(Source records)

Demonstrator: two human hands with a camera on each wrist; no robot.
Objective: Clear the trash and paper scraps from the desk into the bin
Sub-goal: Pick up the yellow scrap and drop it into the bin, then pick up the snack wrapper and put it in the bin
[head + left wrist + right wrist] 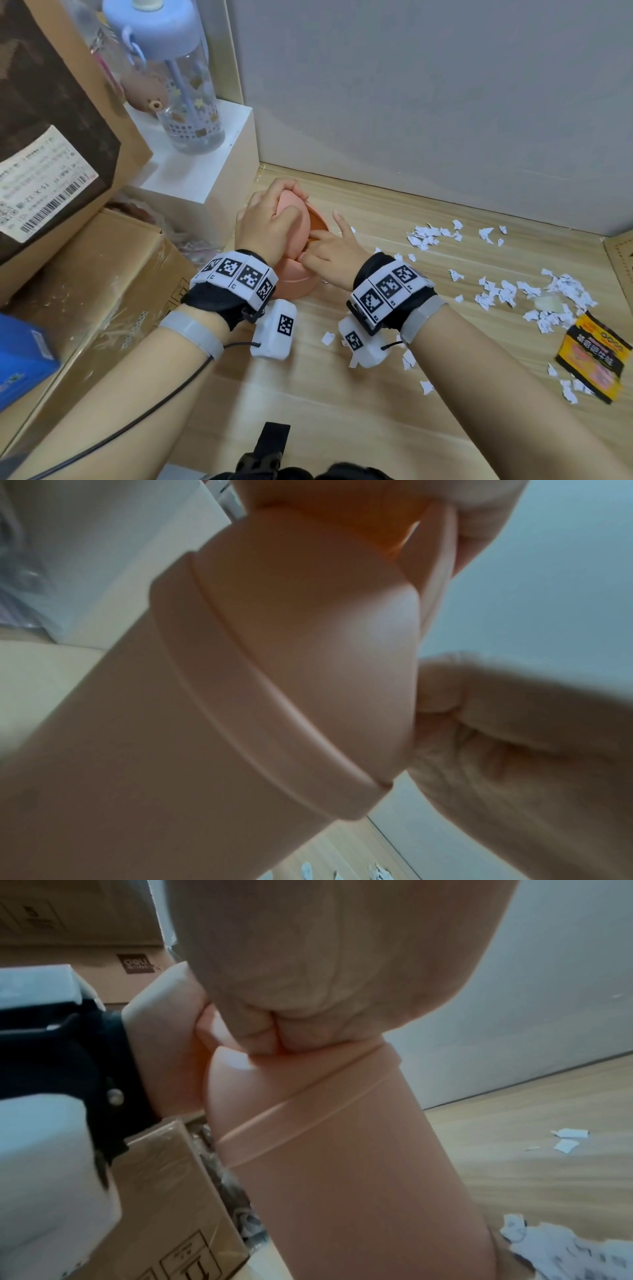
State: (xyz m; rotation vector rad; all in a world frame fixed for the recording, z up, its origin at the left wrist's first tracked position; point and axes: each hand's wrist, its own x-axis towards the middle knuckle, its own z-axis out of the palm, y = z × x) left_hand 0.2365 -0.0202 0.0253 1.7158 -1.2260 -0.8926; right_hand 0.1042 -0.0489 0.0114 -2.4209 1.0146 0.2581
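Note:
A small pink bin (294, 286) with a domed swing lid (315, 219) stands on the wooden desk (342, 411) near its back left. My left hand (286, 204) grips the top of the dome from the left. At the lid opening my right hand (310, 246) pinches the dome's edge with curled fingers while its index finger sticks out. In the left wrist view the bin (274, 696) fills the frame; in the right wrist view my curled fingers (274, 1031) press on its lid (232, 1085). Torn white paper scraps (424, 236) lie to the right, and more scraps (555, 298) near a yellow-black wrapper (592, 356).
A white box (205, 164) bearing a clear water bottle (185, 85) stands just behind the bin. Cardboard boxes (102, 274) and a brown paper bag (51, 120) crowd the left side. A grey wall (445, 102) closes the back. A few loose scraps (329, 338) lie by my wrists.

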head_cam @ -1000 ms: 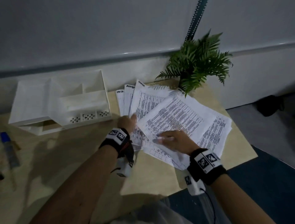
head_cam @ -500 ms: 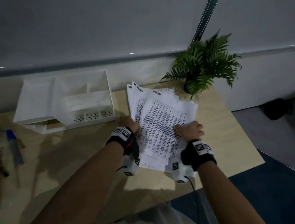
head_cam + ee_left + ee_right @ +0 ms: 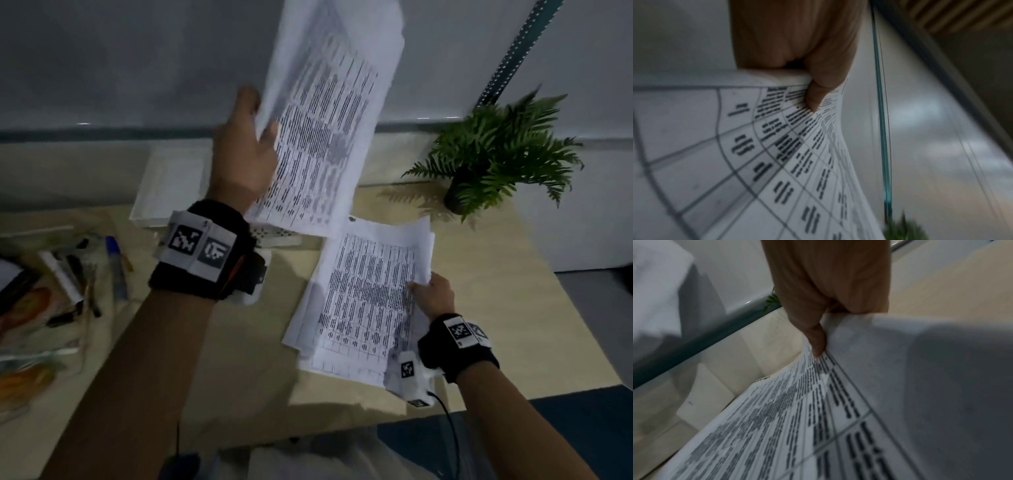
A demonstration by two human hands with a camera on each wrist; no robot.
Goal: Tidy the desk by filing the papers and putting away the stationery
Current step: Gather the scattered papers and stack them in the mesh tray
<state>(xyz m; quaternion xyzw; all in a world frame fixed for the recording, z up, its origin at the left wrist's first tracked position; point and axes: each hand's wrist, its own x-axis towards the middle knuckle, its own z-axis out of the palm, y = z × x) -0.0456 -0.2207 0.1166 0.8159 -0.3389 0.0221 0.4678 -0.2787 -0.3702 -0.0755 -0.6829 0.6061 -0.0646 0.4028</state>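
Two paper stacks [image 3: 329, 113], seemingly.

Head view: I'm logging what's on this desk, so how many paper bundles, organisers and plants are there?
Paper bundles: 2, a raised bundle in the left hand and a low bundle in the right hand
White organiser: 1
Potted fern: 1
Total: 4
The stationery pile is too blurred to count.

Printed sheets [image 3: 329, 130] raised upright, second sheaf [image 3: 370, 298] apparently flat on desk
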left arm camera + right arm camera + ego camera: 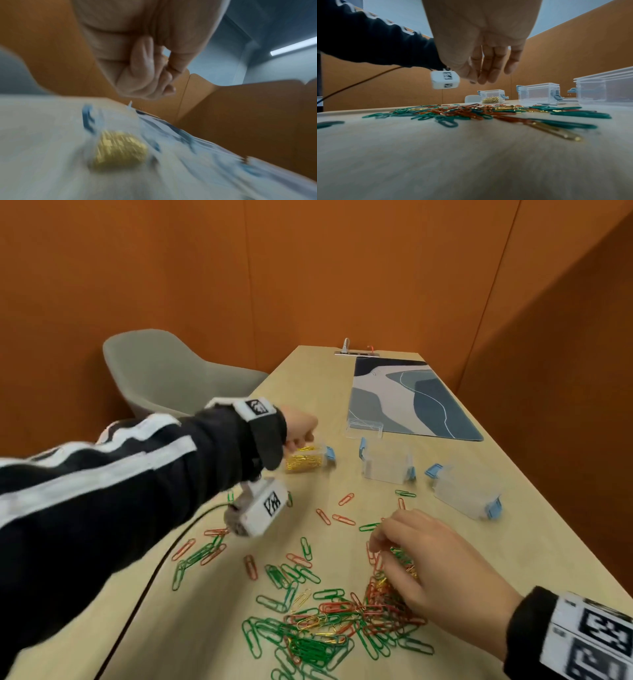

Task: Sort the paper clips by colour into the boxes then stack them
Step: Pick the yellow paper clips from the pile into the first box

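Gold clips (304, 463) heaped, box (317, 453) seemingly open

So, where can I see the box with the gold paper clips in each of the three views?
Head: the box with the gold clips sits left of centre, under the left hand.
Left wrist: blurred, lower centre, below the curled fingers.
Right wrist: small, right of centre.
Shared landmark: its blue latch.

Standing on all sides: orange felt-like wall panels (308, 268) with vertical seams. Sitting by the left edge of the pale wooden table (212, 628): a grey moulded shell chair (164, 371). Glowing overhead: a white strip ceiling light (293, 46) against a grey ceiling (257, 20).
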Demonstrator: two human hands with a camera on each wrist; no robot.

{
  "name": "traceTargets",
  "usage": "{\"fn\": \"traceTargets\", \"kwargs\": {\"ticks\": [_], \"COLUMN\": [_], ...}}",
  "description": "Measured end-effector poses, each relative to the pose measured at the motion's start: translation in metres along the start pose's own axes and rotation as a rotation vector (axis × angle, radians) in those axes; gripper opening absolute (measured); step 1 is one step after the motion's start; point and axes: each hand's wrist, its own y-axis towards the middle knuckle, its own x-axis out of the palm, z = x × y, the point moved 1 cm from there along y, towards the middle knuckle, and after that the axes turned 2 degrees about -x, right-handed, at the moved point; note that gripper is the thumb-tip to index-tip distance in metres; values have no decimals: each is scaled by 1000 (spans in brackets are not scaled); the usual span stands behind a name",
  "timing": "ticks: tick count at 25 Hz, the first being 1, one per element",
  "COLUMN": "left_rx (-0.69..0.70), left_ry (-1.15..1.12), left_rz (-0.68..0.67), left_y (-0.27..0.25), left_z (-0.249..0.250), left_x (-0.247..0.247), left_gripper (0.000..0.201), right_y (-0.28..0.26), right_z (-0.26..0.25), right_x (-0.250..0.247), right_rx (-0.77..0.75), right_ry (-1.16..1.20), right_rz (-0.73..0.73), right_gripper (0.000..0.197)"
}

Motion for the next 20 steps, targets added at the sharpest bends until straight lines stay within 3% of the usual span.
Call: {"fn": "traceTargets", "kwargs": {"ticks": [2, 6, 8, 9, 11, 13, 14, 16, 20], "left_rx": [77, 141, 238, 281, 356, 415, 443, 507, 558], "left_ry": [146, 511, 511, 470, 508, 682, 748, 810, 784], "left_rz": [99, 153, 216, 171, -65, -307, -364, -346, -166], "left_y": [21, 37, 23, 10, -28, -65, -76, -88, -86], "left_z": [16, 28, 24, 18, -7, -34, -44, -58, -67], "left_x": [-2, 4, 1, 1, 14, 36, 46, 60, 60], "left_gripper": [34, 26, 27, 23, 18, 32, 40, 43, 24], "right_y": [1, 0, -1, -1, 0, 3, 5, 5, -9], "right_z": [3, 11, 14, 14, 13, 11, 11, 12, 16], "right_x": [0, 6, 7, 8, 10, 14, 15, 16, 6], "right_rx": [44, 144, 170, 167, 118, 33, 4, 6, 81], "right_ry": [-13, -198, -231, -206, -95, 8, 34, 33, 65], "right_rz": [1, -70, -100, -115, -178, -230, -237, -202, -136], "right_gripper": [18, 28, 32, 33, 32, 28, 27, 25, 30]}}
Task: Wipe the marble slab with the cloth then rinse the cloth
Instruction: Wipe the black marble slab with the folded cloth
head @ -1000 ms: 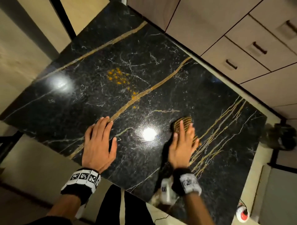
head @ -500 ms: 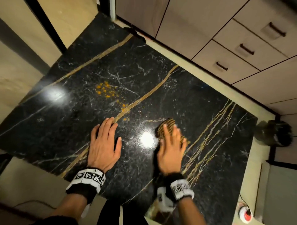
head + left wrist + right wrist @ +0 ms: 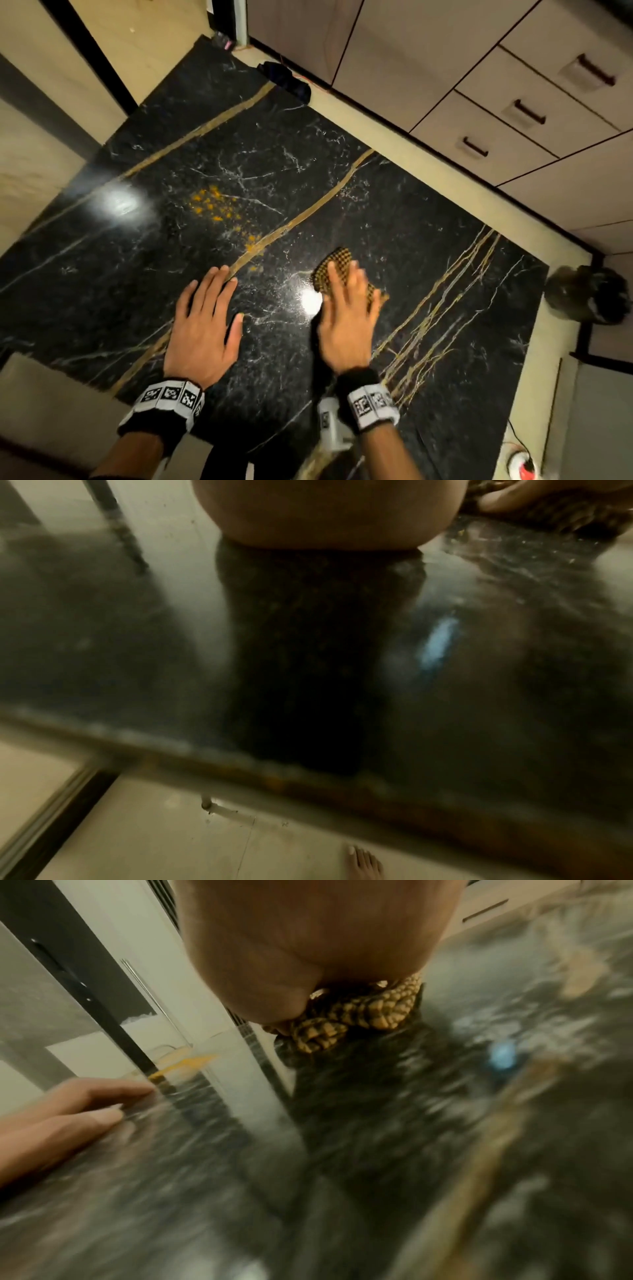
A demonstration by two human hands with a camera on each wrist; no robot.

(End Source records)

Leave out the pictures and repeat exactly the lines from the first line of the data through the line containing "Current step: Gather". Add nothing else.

Demonstrator: two human hands with a camera on each wrist; no robot.
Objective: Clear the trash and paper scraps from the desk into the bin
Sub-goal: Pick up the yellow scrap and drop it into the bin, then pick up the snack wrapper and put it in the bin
[head + left wrist + right wrist] 
State: (xyz m; rotation vector rad; all in a world frame fixed for the recording, z up, its origin at the left wrist's first tracked position; point and axes: each hand's wrist, its own x-axis towards the middle knuckle, its own z-axis out of the palm, y = z × x) left_hand 0.2365 -0.0202 0.0253 1.7158 -1.2260 -0.8926; right_hand 0.1042 -0.0489 0.0114 -2.4209 1.0146 0.2581
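Note:
A small pink bin (294, 286) with a domed swing lid (315, 219) stands on the wooden desk (342, 411) near its back left. My left hand (286, 204) grips the top of the dome from the left. At the lid opening my right hand (310, 246) pinches the dome's edge with curled fingers while its index finger sticks out. In the left wrist view the bin (274, 696) fills the frame; in the right wrist view my curled fingers (274, 1031) press on its lid (232, 1085). Torn white paper scraps (424, 236) lie to the right, and more scraps (555, 298) near a yellow-black wrapper (592, 356).
A white box (205, 164) bearing a clear water bottle (185, 85) stands just behind the bin. Cardboard boxes (102, 274) and a brown paper bag (51, 120) crowd the left side. A grey wall (445, 102) closes the back. A few loose scraps (329, 338) lie by my wrists.
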
head_cam @ -1000 ms: 
head_cam @ -500 ms: 
head_cam + ee_left + ee_right @ +0 ms: 
A demonstration by two human hands with a camera on each wrist; no robot.
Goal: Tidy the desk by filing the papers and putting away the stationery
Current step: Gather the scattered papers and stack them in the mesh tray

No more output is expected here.